◆ **About this exercise**: Look below for the line holding "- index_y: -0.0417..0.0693" and the line holding "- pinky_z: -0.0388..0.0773". Repeat those two and everything between, exactly.

--

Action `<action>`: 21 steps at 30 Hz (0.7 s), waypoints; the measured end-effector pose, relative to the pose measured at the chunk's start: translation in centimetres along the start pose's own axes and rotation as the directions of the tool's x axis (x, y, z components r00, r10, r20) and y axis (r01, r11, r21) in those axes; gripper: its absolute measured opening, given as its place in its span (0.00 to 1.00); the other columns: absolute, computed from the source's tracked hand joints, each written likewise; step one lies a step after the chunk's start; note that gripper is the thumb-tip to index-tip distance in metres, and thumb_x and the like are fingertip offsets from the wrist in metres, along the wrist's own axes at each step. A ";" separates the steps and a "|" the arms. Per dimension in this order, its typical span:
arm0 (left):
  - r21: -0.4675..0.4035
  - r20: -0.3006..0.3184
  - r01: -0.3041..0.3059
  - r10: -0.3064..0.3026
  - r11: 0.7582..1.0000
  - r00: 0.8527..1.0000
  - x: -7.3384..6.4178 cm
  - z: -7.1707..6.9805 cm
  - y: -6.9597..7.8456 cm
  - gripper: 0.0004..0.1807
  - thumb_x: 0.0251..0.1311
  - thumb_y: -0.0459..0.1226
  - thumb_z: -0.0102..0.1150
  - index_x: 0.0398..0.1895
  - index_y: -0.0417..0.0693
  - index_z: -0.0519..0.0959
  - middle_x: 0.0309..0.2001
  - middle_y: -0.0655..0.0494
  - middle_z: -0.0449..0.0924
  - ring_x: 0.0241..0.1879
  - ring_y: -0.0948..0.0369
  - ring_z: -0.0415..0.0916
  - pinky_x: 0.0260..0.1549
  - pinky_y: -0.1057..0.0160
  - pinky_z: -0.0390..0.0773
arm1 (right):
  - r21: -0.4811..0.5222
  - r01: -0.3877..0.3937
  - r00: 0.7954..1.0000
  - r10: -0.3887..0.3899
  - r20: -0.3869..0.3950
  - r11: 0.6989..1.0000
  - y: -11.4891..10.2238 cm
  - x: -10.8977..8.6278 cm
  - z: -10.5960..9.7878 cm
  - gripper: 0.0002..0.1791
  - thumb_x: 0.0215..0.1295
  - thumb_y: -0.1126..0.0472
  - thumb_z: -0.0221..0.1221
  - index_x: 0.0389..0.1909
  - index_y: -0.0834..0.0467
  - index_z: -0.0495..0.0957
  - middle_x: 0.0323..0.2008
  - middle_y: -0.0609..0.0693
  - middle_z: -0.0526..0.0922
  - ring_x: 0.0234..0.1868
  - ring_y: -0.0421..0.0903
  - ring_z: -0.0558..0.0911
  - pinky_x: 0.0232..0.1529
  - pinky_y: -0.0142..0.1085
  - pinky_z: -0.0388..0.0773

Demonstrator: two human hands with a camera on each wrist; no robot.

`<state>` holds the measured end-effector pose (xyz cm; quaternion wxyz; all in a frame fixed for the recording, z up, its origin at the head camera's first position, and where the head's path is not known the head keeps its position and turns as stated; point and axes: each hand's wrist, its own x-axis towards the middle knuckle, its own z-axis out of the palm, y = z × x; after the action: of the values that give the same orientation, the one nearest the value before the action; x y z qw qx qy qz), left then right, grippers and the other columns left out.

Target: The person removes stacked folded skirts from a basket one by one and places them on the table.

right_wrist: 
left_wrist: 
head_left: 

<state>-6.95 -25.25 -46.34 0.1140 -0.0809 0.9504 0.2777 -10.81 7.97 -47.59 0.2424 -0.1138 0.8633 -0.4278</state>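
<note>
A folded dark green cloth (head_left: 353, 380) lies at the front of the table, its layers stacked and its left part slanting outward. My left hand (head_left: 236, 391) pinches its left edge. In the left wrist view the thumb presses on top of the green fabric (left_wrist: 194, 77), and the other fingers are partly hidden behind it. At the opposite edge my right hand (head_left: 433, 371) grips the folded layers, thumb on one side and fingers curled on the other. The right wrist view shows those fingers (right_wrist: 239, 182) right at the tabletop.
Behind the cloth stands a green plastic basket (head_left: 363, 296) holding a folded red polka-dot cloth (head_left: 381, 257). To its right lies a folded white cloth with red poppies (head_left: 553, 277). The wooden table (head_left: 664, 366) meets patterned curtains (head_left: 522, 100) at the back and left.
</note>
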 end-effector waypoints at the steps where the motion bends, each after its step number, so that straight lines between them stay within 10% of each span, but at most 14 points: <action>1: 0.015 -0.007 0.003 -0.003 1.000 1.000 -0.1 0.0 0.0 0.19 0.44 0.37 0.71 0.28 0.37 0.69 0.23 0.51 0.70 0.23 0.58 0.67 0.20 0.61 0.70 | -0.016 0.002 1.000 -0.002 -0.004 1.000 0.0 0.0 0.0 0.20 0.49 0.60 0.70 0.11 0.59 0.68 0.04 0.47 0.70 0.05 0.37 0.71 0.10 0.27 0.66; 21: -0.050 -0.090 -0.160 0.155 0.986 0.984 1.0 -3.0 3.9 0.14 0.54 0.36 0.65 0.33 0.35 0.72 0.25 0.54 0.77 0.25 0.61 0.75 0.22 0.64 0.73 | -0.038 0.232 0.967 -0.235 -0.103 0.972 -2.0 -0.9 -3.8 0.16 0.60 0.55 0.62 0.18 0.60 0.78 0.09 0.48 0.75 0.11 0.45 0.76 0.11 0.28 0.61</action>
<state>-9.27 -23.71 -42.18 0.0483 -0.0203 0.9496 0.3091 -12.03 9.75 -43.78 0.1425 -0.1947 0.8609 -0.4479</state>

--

◆ **Task response**:
  - index_y: -0.0417..0.0693
  - index_z: -0.0519..0.0959
  - middle_x: 0.0309..0.2001
  - middle_y: -0.0655..0.0494
  - middle_z: -0.0449..0.0924
  - ring_x: 0.0241..0.1879
  - ring_y: -0.0948..0.0369
  - ring_z: -0.0415..0.0916
  - pinky_x: 0.0260..0.1549
  - pinky_y: -0.1057..0.0160
  - pinky_z: -0.0390..0.0773
arm1 (right):
  - r21: -0.4811..0.5222
  - r01: -0.3877..0.3937
  - r00: 0.7954..1.0000
  - r10: -0.3887..0.3899
  - r20: -0.3869..0.3950
  - r11: 0.6989..1.0000
  - y: -11.4891..10.2238 cm
  - x: -10.8977..8.6278 cm
  - z: -10.5960..9.7878 cm
  - gripper: 0.0002..0.1791
  - thumb_x: 0.0215..0.1295
  - thumb_y: -0.1126..0.0472
  - thumb_z: -0.0221..0.1221
  - index_x: 0.0389..0.1909
  - index_y: -0.0834..0.0467
  - index_z: -0.0495..0.0957
  - middle_x: 0.0323..0.2008
  - middle_y: -0.0609..0.0693
  - middle_z: -0.0526..0.0922
  - ring_x: 0.0234..0.1868
  - ring_y: -0.0421..0.0903
  - ring_z: -0.0558..0.0911
  - pinky_x: 0.0232..0.1529
  - pinky_y: -0.0142..0.1085
  - pinky_z: -0.0388..0.0773

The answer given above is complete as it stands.